In this video, we will learn how to
describe the formation of covalent bonds in simple molecules.
First, what is a chemical bond? Well, our entire world is made up
of atoms. Atoms are the smallest unit of
ordinary matter that forms a chemical element. Atoms interact with each other to
form many different types of matter and countless compounds. The forces that hold atoms together
are called chemical bonds.
Chemical bonds often allow atoms to
be more stable together than when they are apart. The type of chemical bond formed
between atoms depends on what type of elements the atoms are. The known elements can be
categorized as metals, nonmetals, metalloids, and noble gases. When metal atoms transfer electrons
to nonmetal atoms during a chemical reaction, an ionic bond is formed. A covalent bond is formed when two
nonmetal atoms share electrons. This forms a discrete unit called a
molecule. Let’s take a closer look at
covalent bonds and how covalent molecules are formed.

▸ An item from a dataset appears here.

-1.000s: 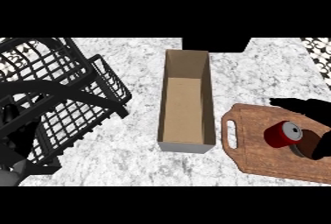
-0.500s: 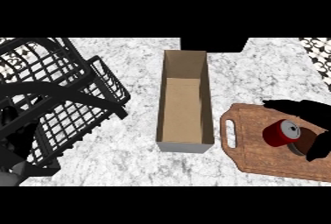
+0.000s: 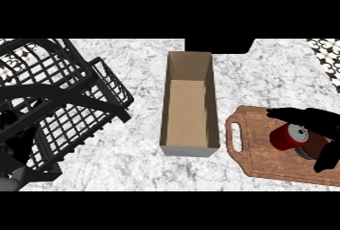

We can define a covalent bond as a
chemical bond that is formed when two nonmetal atoms share one or more pairs of
electrons. Let’s take a look at how two
fluorine atoms share electrons. Each fluorine atom has seven
electrons in its outermost electron shell. Electrons found in the outermost
shell are called valence electrons. The fluorine molecule forms when
two fluorine atoms share a pair of valence electrons. The pair of electrons shared
between the atoms is the covalent bond, shown here as the electrons in the overlap
of the electron shells. In other diagrams, a single line
represents the shared pair of electrons.
When the fluorine atoms share a
pair of electrons, each then has eight outer electrons. This can be explained using the
octet rule. The octet rule states that atoms
tend to share enough electrons to have eight valence electrons. This gives the atoms the same
stable electron configuration as an atom of a noble gas.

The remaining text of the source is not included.